LOL, I did that too, once.

good luck


----------



## GnuVince (Mar 25, 2004)

red_devil said:


> did the lights work before this?


Yes they did.



> what is the color of the wire? and did you use a manual to wire in the stereo?


Big black wire if I recall correctly. It's a second hand Sentra, so I don't have the owner's manual. We used the stereo's manual though. To find which wires did what, we used some sensor thing that lit up when we touched wires. That way we found the ground and the power wires. We then figured which wire was the memory wire and we found the speaker wires by checking in the doors and in the trunk.




> did you r friend check to see if he fried anything?


No he didn't, I realized when I left.
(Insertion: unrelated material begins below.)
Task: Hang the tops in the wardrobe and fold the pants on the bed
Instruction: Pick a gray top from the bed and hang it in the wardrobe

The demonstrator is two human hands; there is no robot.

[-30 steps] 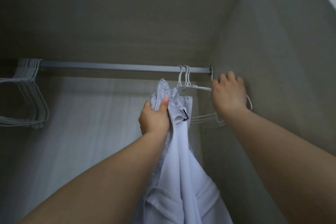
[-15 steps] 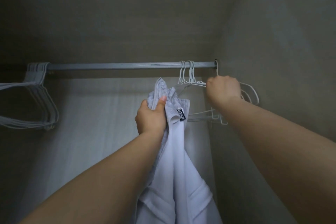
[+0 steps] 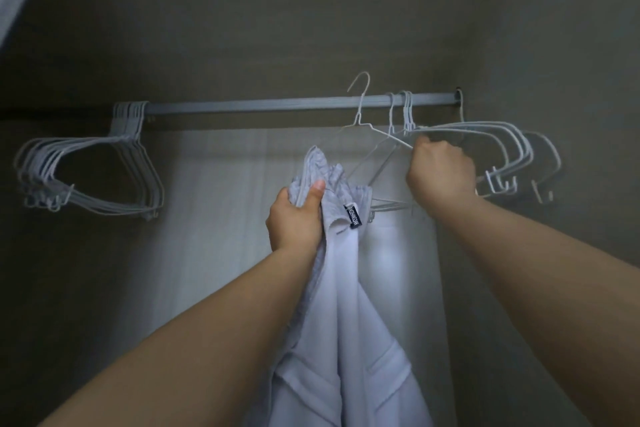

When I came home I quickly checked some fuses (electronics, anything with 'light' and the one labeled 'meter'). But none of them worked




> Hey wait! I got it... It's the defrost/hazards buttons. Pull the dash and make sure the defrost and hazard buttons got plugged back in. They probably got missed in the reassembly.


No, we did plug them back, we checked it out before I left.



> It's true, the stock stereo has the dimmer switch hooked up. So when you dimm the interior lights the stereo lights dimm as well. Probably that wire you had no use for.


Yeah, that's true, I remember that.



> My recommendation is check your fuses. Fuse panel is under the dashboard driver side under the mirror&dimmer switches.
> I’d suggest you pull each one 1 at a time and check.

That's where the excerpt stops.